What is being asked =
For the material below, output exactly the span from the line with "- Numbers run" to the line with "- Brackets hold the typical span", including both, and nothing besides.

Records supplied =
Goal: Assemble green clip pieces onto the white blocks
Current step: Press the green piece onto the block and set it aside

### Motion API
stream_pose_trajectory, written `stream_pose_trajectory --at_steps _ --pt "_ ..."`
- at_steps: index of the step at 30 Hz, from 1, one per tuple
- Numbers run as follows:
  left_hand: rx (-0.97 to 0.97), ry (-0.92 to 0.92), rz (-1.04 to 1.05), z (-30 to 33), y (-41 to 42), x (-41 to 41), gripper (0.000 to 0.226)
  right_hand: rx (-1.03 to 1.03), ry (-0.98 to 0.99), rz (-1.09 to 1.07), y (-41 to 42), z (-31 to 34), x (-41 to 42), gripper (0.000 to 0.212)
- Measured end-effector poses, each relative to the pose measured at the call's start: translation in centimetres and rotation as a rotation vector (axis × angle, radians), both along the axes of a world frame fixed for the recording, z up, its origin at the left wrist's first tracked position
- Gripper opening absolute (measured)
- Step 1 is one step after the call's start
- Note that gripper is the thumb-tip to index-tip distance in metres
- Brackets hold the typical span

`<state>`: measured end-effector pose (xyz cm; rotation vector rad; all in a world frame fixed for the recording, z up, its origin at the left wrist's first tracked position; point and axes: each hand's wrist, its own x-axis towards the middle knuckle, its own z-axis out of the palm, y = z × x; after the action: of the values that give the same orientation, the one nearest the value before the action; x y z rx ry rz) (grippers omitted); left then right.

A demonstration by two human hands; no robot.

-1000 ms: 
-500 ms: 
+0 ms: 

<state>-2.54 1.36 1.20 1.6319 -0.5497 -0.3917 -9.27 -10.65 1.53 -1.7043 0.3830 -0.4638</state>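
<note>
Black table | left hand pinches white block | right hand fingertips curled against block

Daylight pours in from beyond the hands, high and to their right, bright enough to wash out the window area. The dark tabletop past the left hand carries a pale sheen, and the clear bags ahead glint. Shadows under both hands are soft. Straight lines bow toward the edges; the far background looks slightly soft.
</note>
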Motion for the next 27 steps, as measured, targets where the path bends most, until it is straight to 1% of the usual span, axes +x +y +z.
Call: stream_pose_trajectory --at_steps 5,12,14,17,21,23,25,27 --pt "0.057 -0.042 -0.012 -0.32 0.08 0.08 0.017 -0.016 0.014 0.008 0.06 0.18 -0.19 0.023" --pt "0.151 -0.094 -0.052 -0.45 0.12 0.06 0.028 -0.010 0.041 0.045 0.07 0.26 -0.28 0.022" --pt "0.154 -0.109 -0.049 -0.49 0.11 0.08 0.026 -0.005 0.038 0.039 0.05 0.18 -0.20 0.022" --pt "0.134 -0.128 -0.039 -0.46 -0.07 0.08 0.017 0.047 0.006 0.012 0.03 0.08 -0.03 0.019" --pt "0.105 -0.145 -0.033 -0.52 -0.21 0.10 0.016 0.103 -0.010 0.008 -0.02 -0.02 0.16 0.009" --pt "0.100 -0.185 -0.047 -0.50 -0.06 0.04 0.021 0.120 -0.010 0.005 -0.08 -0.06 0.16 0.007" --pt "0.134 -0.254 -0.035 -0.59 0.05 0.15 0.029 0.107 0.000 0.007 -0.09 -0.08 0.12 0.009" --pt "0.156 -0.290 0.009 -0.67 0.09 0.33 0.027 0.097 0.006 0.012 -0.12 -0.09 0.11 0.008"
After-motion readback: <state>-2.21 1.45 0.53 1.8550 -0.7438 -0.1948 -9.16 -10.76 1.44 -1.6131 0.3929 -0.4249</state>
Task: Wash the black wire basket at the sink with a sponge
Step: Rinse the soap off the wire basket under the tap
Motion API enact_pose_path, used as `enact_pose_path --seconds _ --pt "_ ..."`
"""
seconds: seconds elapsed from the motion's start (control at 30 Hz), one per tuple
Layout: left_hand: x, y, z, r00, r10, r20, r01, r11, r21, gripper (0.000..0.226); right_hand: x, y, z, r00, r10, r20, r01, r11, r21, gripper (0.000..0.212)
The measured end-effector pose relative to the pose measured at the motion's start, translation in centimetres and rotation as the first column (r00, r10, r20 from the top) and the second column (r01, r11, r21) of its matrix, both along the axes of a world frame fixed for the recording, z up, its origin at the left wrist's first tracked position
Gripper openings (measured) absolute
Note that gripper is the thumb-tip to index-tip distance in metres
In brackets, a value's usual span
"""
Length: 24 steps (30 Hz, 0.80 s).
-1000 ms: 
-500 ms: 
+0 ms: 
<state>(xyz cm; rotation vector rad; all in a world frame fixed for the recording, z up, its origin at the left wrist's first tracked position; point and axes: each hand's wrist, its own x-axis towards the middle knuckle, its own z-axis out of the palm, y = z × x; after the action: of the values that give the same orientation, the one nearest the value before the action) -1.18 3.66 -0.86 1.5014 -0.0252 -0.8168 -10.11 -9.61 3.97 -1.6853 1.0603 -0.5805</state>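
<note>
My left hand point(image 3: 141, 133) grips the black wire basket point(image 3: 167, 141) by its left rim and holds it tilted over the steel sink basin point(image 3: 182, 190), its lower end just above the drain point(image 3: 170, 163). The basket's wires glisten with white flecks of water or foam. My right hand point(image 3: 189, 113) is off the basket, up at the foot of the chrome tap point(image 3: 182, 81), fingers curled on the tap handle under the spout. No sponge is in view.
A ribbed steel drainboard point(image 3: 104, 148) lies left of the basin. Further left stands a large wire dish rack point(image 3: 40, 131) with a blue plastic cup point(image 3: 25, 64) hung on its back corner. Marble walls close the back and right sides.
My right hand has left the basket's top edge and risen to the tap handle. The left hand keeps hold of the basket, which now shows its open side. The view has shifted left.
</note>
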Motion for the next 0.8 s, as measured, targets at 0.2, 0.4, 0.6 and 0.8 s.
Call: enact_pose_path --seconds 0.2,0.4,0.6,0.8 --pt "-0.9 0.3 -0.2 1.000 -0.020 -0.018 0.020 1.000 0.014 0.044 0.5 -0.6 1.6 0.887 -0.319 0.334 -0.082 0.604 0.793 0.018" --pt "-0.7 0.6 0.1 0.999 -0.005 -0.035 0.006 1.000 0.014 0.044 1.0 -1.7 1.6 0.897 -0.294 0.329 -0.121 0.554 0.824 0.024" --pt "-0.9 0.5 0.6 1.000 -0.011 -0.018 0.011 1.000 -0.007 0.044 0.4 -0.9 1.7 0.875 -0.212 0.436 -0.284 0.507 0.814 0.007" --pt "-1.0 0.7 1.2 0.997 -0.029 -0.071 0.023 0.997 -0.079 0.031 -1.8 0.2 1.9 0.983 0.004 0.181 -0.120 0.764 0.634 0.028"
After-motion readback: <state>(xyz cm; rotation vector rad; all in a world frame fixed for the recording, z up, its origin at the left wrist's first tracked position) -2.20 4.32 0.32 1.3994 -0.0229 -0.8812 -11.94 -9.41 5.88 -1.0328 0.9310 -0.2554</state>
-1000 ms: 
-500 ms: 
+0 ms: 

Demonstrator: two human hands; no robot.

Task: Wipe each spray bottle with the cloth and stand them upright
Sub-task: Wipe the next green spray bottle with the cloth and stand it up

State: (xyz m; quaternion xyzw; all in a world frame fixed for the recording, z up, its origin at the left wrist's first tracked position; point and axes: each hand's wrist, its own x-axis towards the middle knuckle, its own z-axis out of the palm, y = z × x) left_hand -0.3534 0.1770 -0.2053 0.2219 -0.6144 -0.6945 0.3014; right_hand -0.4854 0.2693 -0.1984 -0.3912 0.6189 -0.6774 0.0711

Task output =
- Numbers run as follows:
  left_hand: rx (-0.97 to 0.97), ry (-0.92 to 0.92), rz (-1.04 to 1.05), z (-30 to 33), y (-41 to 42), x (-41 to 41), gripper (0.000 to 0.226)
  right_hand: rx (-1.03 to 1.03), ry (-0.98 to 0.99), rz (-1.09 to 1.07), y (-41 to 42), z (-31 to 34), x (-41 to 42), gripper (0.000 to 0.212)
- Measured end-effector poses, each relative to the pose measured at the call's start: translation in centimetres and rotation as a rotation vector (axis × angle, radians), both along the axes of a world frame fixed for the recording, z up, its origin at the left wrist's first tracked position
- Gripper opening absolute (measured)
- Step 1 is one step after the call's start
- Note that gripper is the thumb-tip to index-tip distance in metres
- Brackets hold the typical span

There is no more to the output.